What the exercise asks
Reproduce the records below exactly, but only between the lines holding "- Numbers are" and "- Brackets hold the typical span", inclusive.

***

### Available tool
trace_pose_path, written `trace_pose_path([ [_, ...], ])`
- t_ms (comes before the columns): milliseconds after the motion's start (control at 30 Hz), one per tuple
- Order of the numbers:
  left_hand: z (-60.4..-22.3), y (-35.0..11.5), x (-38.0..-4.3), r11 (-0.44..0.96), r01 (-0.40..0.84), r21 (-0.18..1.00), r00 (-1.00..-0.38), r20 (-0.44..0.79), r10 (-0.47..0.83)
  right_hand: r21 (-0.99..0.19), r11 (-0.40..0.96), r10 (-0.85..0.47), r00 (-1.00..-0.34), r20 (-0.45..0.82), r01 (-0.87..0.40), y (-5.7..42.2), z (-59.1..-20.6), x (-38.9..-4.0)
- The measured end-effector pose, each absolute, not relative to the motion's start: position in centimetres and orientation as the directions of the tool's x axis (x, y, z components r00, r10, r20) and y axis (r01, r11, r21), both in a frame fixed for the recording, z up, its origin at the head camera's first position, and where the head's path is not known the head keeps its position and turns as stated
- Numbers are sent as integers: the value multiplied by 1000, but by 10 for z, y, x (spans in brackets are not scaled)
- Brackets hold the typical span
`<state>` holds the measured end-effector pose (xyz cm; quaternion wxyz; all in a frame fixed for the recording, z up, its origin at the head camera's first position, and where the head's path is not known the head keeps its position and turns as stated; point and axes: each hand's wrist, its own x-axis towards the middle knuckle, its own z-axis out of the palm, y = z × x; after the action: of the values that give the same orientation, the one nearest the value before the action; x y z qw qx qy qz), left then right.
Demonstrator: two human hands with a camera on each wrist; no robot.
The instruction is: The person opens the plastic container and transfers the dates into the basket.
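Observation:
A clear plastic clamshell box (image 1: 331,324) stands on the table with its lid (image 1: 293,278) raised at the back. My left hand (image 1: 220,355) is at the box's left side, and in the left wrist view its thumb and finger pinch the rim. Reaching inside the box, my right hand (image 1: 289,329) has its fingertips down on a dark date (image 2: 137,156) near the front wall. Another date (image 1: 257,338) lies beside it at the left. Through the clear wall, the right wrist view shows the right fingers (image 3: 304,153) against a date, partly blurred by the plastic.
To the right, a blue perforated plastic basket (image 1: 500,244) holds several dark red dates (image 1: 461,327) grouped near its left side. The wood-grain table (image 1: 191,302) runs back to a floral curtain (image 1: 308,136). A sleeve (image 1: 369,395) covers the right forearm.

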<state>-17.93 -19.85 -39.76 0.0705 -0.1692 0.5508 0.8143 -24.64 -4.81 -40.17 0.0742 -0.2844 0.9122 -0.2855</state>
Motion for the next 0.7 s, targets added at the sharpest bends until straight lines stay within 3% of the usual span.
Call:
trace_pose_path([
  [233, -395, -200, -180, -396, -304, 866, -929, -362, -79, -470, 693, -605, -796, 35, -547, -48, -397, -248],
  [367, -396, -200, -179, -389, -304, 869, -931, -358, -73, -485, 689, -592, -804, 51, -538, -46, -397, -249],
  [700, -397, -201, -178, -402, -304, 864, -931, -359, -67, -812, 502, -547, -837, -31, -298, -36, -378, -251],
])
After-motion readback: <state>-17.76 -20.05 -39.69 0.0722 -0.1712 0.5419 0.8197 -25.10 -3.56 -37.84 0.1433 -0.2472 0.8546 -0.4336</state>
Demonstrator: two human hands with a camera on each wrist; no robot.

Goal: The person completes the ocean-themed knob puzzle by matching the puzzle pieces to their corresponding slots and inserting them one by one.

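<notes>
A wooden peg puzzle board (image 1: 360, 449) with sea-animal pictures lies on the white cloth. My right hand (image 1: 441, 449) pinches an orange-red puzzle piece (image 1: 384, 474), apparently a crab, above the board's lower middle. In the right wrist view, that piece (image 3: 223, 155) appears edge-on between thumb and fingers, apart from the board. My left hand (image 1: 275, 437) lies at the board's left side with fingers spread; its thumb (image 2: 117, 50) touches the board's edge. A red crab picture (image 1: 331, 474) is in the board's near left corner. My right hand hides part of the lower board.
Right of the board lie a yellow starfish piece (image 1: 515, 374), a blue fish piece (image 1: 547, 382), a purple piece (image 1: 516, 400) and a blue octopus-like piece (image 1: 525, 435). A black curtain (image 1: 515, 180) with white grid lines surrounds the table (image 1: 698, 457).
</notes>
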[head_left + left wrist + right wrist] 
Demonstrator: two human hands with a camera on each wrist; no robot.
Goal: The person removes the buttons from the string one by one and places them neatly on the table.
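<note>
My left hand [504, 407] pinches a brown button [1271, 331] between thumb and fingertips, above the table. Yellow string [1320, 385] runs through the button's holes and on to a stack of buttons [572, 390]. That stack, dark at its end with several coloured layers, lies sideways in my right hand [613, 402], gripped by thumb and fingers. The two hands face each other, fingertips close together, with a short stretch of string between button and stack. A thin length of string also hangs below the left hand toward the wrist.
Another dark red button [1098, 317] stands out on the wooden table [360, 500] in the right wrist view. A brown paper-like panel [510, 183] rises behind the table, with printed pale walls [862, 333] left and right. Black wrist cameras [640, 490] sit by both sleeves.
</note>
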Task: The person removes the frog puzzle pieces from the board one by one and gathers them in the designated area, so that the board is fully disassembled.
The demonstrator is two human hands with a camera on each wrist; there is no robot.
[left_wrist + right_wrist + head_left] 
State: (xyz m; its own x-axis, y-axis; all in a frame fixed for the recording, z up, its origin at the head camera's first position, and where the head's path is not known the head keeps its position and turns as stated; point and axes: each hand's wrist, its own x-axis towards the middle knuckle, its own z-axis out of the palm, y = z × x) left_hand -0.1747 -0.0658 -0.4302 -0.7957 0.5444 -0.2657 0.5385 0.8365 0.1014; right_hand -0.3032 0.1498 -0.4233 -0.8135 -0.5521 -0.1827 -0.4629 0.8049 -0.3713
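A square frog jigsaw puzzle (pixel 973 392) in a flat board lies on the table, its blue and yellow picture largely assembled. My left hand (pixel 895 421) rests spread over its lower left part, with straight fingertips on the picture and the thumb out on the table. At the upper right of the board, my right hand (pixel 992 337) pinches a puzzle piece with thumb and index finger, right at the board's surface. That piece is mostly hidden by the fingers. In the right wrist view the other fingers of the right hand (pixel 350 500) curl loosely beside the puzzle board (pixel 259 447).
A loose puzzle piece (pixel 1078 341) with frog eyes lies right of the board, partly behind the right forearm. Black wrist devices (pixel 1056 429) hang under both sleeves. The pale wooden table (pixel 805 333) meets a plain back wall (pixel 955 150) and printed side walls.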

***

Result below
- Numbers are sent as integers: the value multiplied by 1000, but by 10 for z, y, x (spans in brackets are not scaled)
- Brackets hold the typical span

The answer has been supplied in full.